◆ **What to work on**: This exercise needs the listing below duplicated exactly.

◆ **The data**:
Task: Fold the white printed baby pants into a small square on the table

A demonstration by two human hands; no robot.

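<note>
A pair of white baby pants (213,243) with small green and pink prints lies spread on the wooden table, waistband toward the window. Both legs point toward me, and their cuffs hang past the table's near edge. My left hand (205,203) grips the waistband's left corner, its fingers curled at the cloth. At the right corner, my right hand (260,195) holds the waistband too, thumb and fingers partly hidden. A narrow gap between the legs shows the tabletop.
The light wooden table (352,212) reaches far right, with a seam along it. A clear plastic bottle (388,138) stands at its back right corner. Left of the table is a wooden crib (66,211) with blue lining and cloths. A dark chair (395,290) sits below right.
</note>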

◆ **Written answer**:
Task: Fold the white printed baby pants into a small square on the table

A demonstration by two human hands; no robot.

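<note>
A pair of white baby pants (213,243) with small green and pink prints lies spread on the wooden table, waistband toward the window. Both legs point toward me, and their cuffs hang past the table's near edge. My left hand (205,203) grips the waistband's left corner, its fingers curled at the cloth. At the right corner, my right hand (260,195) holds the waistband too, thumb and fingers partly hidden. A narrow gap between the legs shows the tabletop.
The light wooden table (352,212) reaches far right, with a seam along it. A clear plastic bottle (388,138) stands at its back right corner. Left of the table is a wooden crib (66,211) with blue lining and cloths. A dark chair (395,290) sits below right.
</note>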

What this exercise required is now done.